Nísos Astipálaia is very different to Ios. It looks quite barren looking and is much less touristy but there appear to be some lovely bays. As we approached the port the castle above it stood out clearly, with the houses of the chora clustered around it and straggling down to the port.
The harbour is surprisingly large and well appointed. Yachts moor stern- or bows-to along the inside of the breakwater; there is space for about 15 yachts and there are plenty of water and electricity points. A sign at the root of the breakwater confirmed that plenty of EU money had been spent on these recent port renovations. Ferries moor on a quay on the other side of the breakwater, which reduces the effect of their wash on moored yachts.
Traditionally, the village (the chora) of a Cycladic island is located at the top of the hill, away from the port/harbour so that the villagers had plenty of warning of the approach of pirates or invaders. On Astipálaia the houses of the port and the chora have now merged so that the 2 settlements are, effectively, one. We took a wander ashore around the harbourside, up through the narrow lanes and steep steps to the chora and then further up to the 8 windmills and castle at the top.

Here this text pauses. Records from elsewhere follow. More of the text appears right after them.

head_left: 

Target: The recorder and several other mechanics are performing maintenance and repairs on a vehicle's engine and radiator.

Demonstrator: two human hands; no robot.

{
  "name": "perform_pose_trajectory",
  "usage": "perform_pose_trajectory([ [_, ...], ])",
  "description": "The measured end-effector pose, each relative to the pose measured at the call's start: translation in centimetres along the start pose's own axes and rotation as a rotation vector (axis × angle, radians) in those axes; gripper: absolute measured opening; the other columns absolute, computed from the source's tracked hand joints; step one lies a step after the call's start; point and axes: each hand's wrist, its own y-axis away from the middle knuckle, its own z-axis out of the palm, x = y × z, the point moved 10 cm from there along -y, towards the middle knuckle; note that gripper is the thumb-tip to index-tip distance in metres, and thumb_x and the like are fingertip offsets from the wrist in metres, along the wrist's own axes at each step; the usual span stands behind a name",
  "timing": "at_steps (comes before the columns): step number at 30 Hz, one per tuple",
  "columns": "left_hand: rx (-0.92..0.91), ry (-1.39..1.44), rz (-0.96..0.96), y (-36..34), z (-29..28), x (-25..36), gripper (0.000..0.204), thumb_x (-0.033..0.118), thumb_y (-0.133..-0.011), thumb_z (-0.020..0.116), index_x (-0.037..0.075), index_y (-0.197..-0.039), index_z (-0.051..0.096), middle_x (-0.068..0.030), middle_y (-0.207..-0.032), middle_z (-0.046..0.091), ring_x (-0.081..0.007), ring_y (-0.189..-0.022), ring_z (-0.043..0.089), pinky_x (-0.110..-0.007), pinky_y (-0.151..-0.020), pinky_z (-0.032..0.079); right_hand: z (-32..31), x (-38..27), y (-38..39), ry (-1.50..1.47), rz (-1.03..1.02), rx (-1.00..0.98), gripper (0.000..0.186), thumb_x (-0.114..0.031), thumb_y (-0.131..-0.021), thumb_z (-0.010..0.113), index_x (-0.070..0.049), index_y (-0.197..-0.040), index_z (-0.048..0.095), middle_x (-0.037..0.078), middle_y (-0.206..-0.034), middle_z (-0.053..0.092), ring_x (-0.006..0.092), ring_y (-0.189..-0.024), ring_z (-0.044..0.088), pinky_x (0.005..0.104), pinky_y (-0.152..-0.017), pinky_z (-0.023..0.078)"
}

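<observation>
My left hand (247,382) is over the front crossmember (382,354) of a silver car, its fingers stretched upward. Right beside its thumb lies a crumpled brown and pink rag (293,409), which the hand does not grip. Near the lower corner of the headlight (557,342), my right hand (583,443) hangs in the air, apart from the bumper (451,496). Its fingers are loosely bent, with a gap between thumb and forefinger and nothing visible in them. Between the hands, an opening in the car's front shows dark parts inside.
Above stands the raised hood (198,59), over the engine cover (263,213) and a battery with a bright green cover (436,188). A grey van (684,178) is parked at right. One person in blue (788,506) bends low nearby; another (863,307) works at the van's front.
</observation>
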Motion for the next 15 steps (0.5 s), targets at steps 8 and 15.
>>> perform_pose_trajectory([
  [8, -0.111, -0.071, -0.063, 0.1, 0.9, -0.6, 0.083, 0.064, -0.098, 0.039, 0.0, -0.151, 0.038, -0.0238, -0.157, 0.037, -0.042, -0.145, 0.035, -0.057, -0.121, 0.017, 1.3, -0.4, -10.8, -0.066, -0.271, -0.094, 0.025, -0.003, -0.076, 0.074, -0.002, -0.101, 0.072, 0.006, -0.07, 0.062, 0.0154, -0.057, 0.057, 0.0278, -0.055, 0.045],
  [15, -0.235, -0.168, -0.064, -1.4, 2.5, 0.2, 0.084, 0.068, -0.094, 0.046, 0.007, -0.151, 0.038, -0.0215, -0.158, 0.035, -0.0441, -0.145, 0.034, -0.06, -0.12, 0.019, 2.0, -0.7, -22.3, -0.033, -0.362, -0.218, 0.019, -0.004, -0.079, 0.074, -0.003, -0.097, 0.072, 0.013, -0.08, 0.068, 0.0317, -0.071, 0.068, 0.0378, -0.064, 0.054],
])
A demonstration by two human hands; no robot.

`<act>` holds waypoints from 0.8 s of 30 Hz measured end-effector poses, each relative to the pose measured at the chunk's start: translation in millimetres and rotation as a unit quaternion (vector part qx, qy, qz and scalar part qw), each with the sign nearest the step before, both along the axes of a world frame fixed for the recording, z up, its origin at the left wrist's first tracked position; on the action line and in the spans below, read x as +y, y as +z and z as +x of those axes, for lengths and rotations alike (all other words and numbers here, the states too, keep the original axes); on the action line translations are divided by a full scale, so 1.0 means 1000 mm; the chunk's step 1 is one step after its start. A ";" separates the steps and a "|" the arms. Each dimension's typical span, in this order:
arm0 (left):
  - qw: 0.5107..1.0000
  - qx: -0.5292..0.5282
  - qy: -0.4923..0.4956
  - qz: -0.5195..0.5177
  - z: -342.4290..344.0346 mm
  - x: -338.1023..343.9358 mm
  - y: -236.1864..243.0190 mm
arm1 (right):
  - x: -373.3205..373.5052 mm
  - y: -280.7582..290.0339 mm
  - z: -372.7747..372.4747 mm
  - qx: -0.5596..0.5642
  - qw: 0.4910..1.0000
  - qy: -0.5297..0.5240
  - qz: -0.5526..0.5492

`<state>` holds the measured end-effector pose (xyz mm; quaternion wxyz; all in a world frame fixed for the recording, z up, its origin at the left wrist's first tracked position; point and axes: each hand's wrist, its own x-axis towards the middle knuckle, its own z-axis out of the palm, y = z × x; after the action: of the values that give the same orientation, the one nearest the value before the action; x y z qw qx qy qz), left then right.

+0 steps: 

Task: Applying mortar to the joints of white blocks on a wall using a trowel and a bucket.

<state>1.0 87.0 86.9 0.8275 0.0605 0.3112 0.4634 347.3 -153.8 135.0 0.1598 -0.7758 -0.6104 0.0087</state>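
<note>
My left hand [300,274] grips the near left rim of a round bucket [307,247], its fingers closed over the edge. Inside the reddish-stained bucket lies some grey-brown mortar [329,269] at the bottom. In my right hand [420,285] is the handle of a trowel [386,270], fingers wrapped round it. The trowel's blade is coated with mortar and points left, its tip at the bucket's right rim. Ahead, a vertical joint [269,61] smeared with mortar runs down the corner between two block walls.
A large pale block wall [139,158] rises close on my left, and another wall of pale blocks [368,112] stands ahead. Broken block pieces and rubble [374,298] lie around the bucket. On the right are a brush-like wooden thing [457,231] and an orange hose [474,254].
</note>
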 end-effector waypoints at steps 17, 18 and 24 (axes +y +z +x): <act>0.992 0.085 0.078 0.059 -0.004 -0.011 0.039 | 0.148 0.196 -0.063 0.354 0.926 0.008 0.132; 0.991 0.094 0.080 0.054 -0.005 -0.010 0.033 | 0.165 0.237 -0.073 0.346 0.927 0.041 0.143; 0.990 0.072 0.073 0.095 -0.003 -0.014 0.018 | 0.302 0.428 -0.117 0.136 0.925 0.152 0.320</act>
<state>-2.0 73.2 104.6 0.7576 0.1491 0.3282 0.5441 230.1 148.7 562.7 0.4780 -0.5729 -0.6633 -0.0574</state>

Unlike most Cycladic castles, which were designed primarily as military-style structures (although frequently there were houses within the walls), the Kastro on Astipálaia is part of the settlement itself: an outer ring of mostly 3-storey private houses formed the defensive screen at the top of the hill. The castle was founded in 1413 by Giovanni Querini, who arranged for the repopulation of Astipálaia by people from Mykonos and Tinos, following its abandonment after a major Turkish raid. From its foundation until the early 19th century the chora and the Kastro were one and the same but as life in the islands became more stable, the village expanded outside the castle walls and down the hill. Unfortunately, most of the buildings were built supported on each other so that, when a significant earthquake hit in 1956, there was a ‘house of cards’ effect. Having been pretty much abandoned since the earthquake, the castle has recently been subject to a certain amount of restoration and, more importantly, structural stabilisation. Some of the houses have been partially restored, some have been left ruined but it is easy to imagine how the Kastro might have been in its heyday.
We spent an enjoyable hour or so clambering across the walls and stairways, enjoying the views from the top and, once more, marvelling at the fact that the sheer drops and airy stairways weren’t all surrounded by railings in the name of Health and Safety. We were clearly trusted not throw ourselves off; how jolly civilised and non-nanny state of the Greeks.
Of course being at the top of the hill meant that there were great views down over the town, islands and the bays.
And, having climbed up to the top of the hill, we felt that we had definitely earned a beer when we got back down to sea level.
After a couple of peaceful nights (no loud tavernas, hooray!) we moved, all of 4nm, across to anchor off Ormos Skhinounda, a nearby beach which is totally protected from the sea by a breakwater of off-lying islands.
MV Ince Inebolu and entourage |
During our stay in the port, we had noted with interest the frequent arrival and departure of a coastguard lifeboat. As we repositioned to Ormos Skhinounda the lifeboat passed us at some speed and we realised that the coaster that we had seen when we arrived, ‘anchored’ off one of the bays to the east of the island, was actually firmly aground.
Ormos Skhinounda |
Once settled at anchor in Ormos Skhinounda (much less hassle than stern-to mooring in a port) we plotted a relatively early start for the 40nm passage to Nísos Nísyros the following day and enjoyed a quiet night despite having been joined by a Turkish yacht which, in best French-style, anchored quite close to us. However, we didn't really get in each other's way and in the morning there was the beginnings of a good wind to head on east.